Chat Completions
The /chat/completions
endpoint generates conversational completions based on a sequence of messages.
HTTP Request
POST /chat/completions
POST /v1/chat/completions
Host: your-aqueduct-domain.com
Authorization: Bearer YOUR_AQUEDUCT_TOKEN
Content-Type: application/json
Request Body
The request body should be a JSON object compatible with the OpenAI ChatCompletionCreateParams schema.
Parameter | Type | Description |
---|---|---|
model | string | The name of the model to use. |
messages | array | List of messages with roles (system , user , assistant ). |
max_tokens | integer | Maximum number of tokens to generate. |
temperature | number | Sampling temperature to use. |
top_p | number | Nucleus sampling probability. |
n | integer | Number of chat completion choices to generate. |
stream | boolean | If true, stream back partial progress as events. |
stop | string or [string] | Up to 4 sequences where the API will stop generating. |
presence_penalty | number | Penalize new tokens based on existing presence. |
frequency_penalty | number | Penalize new tokens based on existing frequency. |
user | string | A unique identifier for the end-user. |
response_format | object | (Optional) Define a JSON schema for structured responses. |
See the OpenAI documentation for a full list of parameters.
JSON Schema Responses
To generate structured JSON output, include a response_format
field with a JSON schema:
"response_format": {
"type": "json_schema",
"json_schema": {
"name": "schema",
"schema": {
"type": "object",
"properties": {
"greeting": {"type": "string"},
"count": {"type": "integer"}
},
"required": ["greeting", "count"]
}
}
}
Examples
cURL Example
curl https://your-aqueduct-domain.com/chat/completions \
-H "Authorization: Bearer YOUR_AQUEDUCT_TOKEN" \
-H "Content-Type: application/json" \
-d '{
"model": "your-model-name",
"messages": [
{"role": "system", "content": "You are a helpful assistant."},
{"role": "user", "content": "Write me a short poem!"}
]
}'
Python Example (OpenAI SDK)
from openai import OpenAI
client = OpenAI(
base_url="https://your-aqueduct-domain.com",
api_key="YOUR_AQUEDUCT_TOKEN",
)
response = client.chat.completions.create(
model="your-model-name",
messages=[
{"role": "system", "content": "You are a helpful assistant."},
{"role": "user", "content": "Write me a short poem!"}
]
)
print(response.choices[0].message.content)
Multimodal Input Example
curl https://your-aqueduct-domain.com/chat/completions \
-H "Authorization: Bearer YOUR_AQUEDUCT_TOKEN" \
-H "Content-Type: application/json" \
-d '{
"model": "your-model-name",
"messages": [
{
"role": "user",
"content": [
{"type": "text", "text": "What’s in this image?"},
{"type": "image_url", "image_url": {"url": "https://upload.wikimedia.org/wikipedia/commons/thumb/d/dd/Gfp-wisconsin-madison-the-nature-boardwalk.jpg/2560px-Gfp-wisconsin-madison-the-nature-boardwalk.jpg"}}
]
}
],
"max_tokens": 50,
"temperature": 0.0
}'
from openai import OpenAI
client = OpenAI(
api_key="YOUR_AQUEDUCT_TOKEN",
base_url="https://your-aqueduct-domain.com/v1",
)
image_url = "https://upload.wikimedia.org/wikipedia/commons/thumb/d/dd/Gfp-wisconsin-madison-the-nature-boardwalk.jpg/2560px-Gfp-wisconsin-madison-the-nature-boardwalk.jpg"

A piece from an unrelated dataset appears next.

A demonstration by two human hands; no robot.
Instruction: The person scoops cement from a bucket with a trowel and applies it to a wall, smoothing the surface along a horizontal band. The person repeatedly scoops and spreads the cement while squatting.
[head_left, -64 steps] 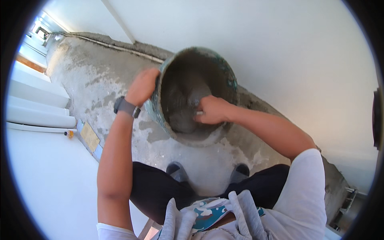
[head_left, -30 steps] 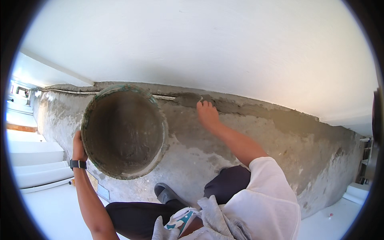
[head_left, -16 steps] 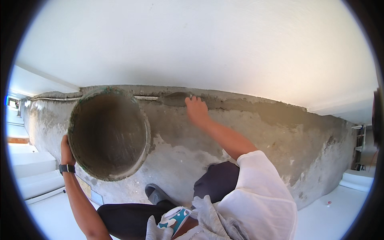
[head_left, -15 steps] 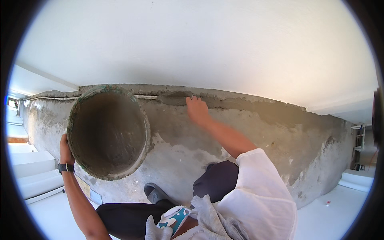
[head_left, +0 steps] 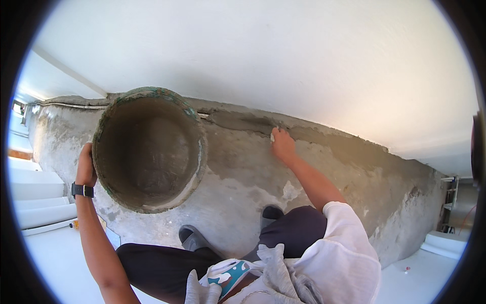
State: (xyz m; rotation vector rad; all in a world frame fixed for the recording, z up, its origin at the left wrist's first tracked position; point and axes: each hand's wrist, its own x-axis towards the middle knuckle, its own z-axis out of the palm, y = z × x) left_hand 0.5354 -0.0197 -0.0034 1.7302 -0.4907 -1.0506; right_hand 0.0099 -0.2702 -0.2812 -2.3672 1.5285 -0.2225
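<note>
A round, mortar-crusted pan [head_left: 149, 149] is held by the left hand [head_left: 86, 164], whose fingers are closed over its left rim, a dark watch [head_left: 82, 190] being worn on the wrist just below. The pan is tilted so that its open mouth faces the camera; its inner wall is coated in grey mortar and traces of green show along its upper rim. The right hand [head_left: 282, 146] is pressed flat against the rough grey cement band [head_left: 354, 167], its fingers [head_left: 275, 135] extended and nothing gripped between them, a small pale fleck showing at the fingertips. Just above and to the left of those fingers a strip of darker, wet mortar [head_left: 243, 121] is laid along the upper edge of the band, where the grey surface meets the smooth white wall [head_left: 263, 55]. The pan's right rim is kept near the right hand yet apart from it, a stretch of bare cement being left between them. To the right of the right hand the band runs on unobstructed toward the far corner. Below both hands the dark trousers [head_left: 212, 253], two grey shoes [head_left: 195, 240] and a white sleeve [head_left: 344, 248] are seen. Pale steps [head_left: 35, 202] are seen past the left hand.
</note>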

response = client.chat.completions.create(
model="your-model-name",
messages=[
{
"role": "user",
"content": [
{"type": "text", "text": "What’s in this image?"},
{"type": "image_url", "image_url": {"url": image_url}},
],
}
],
max_tokens=50,
temperature=0.0,
)
print(response.choices[0].message.content)
Streaming Example
curl https://your-aqueduct-domain.com/chat/completions \
-H "Authorization: Bearer YOUR_AQUEDUCT_TOKEN" \
-H "Content-Type: application/json" \
-d '{
"model": "your-model-name",
"messages": [
{"role": "system", "content": "You are a helpful assistant."},
{"role": "user", "content": "Tell me a story."}
],
"stream": true
}'
File Input
For more information about file inputs, see the OpenAI documentation on PDF files.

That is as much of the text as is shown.